No I know that nobody uses "one" as a subject unless they are writing a formal paper in English. But "one" implies "we", doesn't it?


----------



## mtmjr

I guess, but I can't say I think of it that way...

And thanks for the link Outsider.


----------



## franz rod

> Now, I've never studied Spanish (nor other pro-drop languages) in-depth, but it seems to me that "se" kind of sidesteps the issue since there really is no explicitly cited subject. In the thread that was suggested by Outsider, they discuss the fact that in Spanish, the verb is conjugated in the 3rd person plural to express this idea. But "se" is not a subject, "on" is. Actually, I'm curious to know, when "se" is used to express this idea of a general subject, what _is_ the subject? Is there one? I know that subjects are added for emphasis in Spanish, so what would I use to emphasize?



In Italian we use "si". It's called "si impersonale" (impersonal si).  There is no subject. It's conjugated in 3rd person singular and I think that in Spanish is the same.



> _On parle anglais aux Etats-Unis. --> One speaks English in the US._
> _On parle anglais aux Etats-Unis. --> We speak English in the US_



->Si parla inglese negli usa.


----------



## berndf

franz rod said:


> Are you sure that comes from the accusative form (hominem)?
> In Italian for example it cames from nominative form (homo->uomo, homines->uomini pl.).
> However the majority of the words came from the accusative form.


It would explain the double _m_ in French which you don't find in Italian.


----------



## franz rod

> It would explain the double _m_ in French which you don't find in Italian.

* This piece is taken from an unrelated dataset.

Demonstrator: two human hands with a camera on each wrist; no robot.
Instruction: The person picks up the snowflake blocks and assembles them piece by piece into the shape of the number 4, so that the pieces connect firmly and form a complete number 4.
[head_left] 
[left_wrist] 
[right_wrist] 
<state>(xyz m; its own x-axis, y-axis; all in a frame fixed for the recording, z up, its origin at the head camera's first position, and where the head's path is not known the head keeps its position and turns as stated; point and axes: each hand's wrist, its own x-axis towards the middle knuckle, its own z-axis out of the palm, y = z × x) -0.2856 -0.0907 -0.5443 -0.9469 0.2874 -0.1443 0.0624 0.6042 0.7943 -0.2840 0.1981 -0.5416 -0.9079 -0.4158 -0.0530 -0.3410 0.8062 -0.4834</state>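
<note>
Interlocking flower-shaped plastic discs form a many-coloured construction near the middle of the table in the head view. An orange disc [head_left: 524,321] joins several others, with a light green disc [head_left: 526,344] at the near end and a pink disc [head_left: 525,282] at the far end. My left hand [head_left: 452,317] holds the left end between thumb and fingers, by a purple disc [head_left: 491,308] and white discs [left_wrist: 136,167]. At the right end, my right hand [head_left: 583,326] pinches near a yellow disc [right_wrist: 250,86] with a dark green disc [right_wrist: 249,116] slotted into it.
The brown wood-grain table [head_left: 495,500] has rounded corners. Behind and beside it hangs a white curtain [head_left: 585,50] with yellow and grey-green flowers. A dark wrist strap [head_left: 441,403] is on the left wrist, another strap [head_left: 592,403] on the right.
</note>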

I'm not so sure.  For example the fall of the vocal "o" could produce an "extension" of consonant m.


----------



## berndf

French has generally lost the Vulgar Latin suffix _-o_, yet you don’t have a large scale doubling of consonants. Also French, as opposed to Italian, hasn't retained the distinction between long and short consonants. Hence, I would assume (I would be interested to have this confirmed or disproved, if I am wrong) that double consonants in French are generally either inherited from the Vulgar Latin or other origins or are a signs of an omitted syllable.


----------



## Outsider

The double _m_ in _homme_ (and _femme_ < _femina_) may just be an etymological convention. To be sure, we would need to look at texts in Old French, and analyse how it was spelled then.


----------



## modus.irrealis

avok said:


> But in German it is "ma*nn*" that means "man". Still "man" and "mann" in German may be related. Too similar to be not related


Yes, that's what I meant, that _man_ and _mann_ are related. I know I've read that before but I had a tough time finding something online in English. In German, I found this in a dictionary entry for _man_:


> _die alte concrete vorstellung schimmert öfter noch vor, weniger darin, dasz_ man _in der schreibung im nhd. wie das sonst graphisch geschiedene_ mann _behandelt wird_


I don't completely understand that but it seems to be saying that in the concrete sense of "man" the word is now written _mann_, so it would seem that _man_ and _mann_ are indeed the same word historically. Now I wonder, if there is a connection between the development of _on_ in French and _man_ in German (and similar pronouns in other Romance and Germanic languages), whether one was influenced by the other.


----------



## Montesacro

Frank06 said:


> Most other Romance languages did have a similar indefinite pronoun derived from Latin _homo_, but they seem to have 'lost' it. In many cases, if I understood well, this indefinite pronoun was replaced by a construction with _se_.
> 
> Groetjes,
> 
> Frank


 

That’s correct.
In early Italian both _uom_o (sometimes shortened to _uom_ or _om_) and _persona_ were used in the same fashion as the French word _on_.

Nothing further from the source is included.